Goal of the exercise —
The span to repeat in the listing below runs from the line containing "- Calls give" to the line containing "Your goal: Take", inclusive. Repeat it exactly, and only it.

Task inputs —
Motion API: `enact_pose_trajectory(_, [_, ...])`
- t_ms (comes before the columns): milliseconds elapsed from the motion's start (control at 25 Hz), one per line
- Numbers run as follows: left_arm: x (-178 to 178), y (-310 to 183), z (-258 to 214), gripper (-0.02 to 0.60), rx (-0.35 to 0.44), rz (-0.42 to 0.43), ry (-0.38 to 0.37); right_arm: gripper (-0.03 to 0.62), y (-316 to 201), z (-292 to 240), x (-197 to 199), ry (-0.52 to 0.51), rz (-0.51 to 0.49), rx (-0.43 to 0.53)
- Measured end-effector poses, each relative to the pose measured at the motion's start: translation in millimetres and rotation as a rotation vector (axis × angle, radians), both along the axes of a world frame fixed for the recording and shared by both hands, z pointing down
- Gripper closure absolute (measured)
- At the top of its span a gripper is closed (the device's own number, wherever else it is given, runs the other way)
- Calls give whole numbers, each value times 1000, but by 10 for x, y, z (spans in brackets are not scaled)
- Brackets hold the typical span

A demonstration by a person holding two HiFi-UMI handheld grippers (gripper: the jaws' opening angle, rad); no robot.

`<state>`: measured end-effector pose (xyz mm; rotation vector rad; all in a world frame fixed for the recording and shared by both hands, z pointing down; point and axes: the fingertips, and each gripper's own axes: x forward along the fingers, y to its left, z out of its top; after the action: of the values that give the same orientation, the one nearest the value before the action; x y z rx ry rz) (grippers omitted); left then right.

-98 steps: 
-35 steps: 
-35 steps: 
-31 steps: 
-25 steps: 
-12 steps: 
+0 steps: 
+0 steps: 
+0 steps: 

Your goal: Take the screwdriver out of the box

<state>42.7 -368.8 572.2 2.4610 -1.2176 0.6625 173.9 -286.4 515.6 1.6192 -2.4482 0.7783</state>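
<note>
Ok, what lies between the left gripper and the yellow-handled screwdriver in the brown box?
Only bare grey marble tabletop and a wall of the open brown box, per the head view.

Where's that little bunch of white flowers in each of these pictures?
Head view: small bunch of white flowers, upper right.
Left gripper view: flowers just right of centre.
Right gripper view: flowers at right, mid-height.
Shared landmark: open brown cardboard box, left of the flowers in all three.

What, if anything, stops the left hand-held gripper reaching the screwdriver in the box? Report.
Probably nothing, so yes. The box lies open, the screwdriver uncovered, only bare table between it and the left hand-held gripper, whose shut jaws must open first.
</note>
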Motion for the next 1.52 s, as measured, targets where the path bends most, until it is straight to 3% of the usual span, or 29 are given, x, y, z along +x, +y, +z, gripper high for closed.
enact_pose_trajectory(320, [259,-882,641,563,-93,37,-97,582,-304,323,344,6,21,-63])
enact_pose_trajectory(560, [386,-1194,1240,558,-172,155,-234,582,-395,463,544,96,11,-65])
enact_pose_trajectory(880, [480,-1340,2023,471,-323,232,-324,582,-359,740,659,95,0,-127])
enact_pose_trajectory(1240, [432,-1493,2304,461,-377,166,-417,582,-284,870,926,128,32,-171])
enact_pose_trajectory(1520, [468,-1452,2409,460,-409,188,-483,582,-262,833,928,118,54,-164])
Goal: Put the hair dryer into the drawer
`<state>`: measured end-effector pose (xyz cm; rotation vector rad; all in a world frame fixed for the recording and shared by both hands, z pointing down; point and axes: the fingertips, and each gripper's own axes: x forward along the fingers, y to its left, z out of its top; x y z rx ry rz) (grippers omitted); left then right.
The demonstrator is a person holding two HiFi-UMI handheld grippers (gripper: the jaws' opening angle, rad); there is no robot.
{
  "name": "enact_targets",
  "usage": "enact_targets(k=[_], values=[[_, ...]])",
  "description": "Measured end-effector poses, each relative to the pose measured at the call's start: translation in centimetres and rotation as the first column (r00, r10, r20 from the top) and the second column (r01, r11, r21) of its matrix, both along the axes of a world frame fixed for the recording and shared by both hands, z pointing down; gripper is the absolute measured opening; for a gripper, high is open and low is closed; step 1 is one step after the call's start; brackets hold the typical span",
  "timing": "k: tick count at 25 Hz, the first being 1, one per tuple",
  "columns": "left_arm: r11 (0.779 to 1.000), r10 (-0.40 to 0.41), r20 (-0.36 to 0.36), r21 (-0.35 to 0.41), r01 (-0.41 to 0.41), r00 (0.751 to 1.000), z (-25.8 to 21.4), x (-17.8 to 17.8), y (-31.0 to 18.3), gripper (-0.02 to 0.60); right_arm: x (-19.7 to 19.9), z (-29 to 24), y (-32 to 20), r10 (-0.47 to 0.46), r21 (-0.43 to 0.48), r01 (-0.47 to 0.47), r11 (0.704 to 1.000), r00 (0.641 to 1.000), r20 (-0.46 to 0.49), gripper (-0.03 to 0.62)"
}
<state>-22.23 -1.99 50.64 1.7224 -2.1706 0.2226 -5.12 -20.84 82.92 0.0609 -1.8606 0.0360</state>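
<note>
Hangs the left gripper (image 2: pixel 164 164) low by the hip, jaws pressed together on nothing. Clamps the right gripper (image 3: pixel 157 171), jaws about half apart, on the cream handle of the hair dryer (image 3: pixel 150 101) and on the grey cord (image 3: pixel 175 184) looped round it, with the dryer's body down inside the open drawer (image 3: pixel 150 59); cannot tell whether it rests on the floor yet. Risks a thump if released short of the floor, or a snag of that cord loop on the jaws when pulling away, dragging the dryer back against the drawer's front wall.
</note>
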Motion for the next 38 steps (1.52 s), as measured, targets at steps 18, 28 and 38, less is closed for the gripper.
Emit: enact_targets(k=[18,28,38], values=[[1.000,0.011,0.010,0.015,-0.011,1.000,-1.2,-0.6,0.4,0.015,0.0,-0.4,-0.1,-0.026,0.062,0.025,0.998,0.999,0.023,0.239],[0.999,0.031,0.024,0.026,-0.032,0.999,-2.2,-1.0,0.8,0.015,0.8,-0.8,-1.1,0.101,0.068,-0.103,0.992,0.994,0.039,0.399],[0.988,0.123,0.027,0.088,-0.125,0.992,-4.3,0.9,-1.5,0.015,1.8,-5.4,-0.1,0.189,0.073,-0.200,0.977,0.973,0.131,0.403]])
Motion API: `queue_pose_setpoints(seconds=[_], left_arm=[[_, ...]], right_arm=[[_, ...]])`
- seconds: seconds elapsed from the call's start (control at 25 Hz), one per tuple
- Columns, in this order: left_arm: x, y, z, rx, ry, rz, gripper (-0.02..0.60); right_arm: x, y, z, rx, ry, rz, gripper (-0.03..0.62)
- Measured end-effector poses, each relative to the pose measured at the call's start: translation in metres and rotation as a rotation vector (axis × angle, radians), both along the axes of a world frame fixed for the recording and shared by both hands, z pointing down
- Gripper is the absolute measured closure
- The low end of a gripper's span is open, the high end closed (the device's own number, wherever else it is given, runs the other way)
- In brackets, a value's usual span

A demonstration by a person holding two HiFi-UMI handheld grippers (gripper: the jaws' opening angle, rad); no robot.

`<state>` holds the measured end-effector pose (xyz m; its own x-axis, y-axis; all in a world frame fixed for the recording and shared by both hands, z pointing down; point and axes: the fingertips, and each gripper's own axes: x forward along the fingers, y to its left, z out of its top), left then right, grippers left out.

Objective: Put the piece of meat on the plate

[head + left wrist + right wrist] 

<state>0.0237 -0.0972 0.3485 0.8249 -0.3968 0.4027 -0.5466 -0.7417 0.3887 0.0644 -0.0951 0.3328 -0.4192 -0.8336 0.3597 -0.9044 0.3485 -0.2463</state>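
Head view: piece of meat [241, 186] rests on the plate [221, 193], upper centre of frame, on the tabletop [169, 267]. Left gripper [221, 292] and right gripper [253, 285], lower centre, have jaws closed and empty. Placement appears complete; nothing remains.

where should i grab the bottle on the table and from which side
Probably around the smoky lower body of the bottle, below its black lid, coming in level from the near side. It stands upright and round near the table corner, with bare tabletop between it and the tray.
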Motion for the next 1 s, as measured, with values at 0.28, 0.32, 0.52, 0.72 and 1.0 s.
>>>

Answer —
- Calls give whole numbers, each value times 1000, but by 10 for x, y, z (spans in brackets are not scaled)
- Brackets hold the typical span

A demonstration by a person holding two HiFi-UMI handheld grippers (gripper: the jaws' opening angle, rad); no robot.

`<state>`: measured end-effector pose (xyz mm; rotation vector rad; all in a world frame fixed for the recording and shared by both hands, z pointing down; point and axes: the fingertips, and each gripper's own axes: x forward along the fingers, y to its left, z out of its top; after the action: of the values that give the same orientation, the one nearest the value before the action; x y z rx ry rz) (grippers omitted); left then right.

-98 steps: 
-35 steps: 
-35 steps: 
-31 steps: 
-25 steps: 
-12 steps: 
+0 steps: 
+0 steps: 
+0 steps: 

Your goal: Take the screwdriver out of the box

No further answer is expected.